• PROBLEM STATEMENT: From the entries that follow, pick out all lines holding "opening".

(Stored data entries)
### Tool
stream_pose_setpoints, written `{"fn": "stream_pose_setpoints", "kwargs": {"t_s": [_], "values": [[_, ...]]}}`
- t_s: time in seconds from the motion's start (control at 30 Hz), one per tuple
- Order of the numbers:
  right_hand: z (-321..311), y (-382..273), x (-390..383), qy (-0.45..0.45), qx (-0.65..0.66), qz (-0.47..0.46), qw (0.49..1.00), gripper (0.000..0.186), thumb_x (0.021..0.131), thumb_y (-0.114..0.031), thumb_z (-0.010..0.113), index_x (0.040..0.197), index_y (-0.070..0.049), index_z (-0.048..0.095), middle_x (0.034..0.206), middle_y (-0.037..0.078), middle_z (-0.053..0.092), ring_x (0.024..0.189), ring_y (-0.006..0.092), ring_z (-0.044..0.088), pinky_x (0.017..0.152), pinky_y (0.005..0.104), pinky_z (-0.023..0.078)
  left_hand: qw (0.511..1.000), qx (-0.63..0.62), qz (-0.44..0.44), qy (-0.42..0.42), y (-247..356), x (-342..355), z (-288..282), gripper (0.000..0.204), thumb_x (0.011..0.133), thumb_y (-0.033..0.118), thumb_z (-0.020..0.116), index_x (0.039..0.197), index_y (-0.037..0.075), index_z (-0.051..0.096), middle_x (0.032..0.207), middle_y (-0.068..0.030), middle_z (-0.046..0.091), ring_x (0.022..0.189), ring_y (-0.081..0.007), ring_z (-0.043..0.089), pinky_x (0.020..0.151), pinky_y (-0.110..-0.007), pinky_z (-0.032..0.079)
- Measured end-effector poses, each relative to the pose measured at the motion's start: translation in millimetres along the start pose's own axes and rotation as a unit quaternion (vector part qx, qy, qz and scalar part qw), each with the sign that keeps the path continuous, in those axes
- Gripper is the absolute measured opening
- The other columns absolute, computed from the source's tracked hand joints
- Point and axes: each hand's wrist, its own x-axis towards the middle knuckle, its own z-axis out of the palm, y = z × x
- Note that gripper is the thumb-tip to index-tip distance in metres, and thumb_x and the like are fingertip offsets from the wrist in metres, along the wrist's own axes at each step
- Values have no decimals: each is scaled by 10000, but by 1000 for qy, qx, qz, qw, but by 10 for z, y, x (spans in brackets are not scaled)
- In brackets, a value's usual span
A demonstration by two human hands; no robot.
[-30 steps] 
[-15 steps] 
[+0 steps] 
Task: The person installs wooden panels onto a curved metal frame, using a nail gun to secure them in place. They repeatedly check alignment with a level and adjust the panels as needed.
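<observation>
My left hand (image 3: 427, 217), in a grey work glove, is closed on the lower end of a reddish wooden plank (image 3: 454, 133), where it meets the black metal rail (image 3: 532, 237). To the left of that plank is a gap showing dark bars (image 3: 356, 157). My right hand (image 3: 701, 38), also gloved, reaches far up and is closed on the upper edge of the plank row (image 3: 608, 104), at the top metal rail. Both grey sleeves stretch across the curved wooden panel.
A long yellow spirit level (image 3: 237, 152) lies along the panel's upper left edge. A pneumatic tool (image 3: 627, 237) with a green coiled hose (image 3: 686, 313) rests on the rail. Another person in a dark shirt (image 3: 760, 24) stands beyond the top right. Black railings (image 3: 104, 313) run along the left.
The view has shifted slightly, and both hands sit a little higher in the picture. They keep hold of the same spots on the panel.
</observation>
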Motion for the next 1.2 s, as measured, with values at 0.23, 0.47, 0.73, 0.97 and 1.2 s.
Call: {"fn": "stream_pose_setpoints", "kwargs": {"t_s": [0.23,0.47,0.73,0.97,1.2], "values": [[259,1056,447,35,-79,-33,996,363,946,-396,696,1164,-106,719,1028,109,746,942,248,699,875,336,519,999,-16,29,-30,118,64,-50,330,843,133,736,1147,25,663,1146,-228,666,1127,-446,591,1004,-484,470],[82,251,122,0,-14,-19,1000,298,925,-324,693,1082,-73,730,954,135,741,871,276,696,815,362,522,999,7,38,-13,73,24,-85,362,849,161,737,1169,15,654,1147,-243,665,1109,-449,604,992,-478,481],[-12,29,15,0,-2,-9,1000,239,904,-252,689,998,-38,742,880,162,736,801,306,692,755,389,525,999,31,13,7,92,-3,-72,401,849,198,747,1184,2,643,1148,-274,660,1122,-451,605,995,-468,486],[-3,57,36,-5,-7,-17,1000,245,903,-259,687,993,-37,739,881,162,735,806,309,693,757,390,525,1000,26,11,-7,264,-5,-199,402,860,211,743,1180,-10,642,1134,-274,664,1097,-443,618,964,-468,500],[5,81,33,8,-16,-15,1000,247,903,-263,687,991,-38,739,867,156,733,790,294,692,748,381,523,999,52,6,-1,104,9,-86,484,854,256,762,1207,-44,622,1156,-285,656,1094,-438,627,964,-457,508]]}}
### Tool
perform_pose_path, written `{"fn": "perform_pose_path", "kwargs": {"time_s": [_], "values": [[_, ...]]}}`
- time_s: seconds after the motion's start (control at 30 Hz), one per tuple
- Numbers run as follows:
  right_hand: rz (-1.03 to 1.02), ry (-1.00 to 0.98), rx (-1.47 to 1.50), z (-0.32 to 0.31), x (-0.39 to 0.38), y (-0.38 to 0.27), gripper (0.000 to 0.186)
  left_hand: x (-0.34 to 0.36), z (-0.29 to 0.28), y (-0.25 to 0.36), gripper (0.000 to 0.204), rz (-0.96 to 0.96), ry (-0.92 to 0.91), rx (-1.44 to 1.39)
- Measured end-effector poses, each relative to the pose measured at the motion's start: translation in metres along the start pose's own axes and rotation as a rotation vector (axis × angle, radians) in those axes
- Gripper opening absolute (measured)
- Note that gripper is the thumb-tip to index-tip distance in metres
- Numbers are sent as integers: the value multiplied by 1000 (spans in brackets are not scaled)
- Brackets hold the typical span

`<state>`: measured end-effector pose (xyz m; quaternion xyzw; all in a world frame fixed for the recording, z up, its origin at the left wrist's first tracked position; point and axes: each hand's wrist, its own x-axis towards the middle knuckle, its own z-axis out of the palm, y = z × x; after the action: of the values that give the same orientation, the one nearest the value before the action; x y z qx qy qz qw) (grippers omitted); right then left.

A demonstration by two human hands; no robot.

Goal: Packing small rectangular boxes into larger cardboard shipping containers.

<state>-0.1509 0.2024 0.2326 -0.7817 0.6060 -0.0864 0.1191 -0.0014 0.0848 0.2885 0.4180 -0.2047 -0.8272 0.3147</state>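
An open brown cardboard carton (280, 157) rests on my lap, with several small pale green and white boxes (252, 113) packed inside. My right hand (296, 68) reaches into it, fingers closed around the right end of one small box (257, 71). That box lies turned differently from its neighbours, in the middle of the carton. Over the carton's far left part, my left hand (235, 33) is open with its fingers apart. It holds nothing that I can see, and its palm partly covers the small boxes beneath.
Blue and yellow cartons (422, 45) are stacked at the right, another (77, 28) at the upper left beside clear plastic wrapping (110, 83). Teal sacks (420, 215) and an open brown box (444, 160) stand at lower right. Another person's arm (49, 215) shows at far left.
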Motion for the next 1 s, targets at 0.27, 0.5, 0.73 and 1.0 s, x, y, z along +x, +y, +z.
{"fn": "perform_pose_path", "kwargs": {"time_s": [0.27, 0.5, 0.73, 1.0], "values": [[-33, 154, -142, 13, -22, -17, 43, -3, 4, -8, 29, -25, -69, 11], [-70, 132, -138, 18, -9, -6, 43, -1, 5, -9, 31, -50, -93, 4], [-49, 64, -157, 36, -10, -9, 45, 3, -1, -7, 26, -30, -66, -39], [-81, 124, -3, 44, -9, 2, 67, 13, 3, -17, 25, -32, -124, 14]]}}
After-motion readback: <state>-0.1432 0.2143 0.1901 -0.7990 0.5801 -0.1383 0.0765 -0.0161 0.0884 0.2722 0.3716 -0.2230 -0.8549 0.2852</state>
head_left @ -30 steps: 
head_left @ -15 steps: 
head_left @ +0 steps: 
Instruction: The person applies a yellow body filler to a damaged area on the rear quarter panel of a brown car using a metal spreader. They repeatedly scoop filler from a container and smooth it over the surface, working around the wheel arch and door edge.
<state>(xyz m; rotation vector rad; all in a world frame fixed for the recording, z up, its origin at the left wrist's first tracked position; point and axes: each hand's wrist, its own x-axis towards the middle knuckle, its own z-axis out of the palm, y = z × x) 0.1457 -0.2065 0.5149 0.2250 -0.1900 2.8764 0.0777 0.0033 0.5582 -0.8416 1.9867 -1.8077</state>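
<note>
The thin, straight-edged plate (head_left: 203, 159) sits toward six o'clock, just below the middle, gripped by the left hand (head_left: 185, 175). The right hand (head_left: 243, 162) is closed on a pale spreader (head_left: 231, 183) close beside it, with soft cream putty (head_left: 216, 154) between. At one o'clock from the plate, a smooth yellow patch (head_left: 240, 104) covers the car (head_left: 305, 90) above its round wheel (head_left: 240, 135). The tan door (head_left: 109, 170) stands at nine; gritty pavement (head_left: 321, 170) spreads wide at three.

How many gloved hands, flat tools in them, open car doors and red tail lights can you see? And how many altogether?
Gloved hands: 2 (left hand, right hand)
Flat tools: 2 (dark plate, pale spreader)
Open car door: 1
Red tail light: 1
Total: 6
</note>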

• SOLUTION TO THIS EXERCISE:
- Gripper is the absolute measured opening
- Gripper opening absolute (measured)

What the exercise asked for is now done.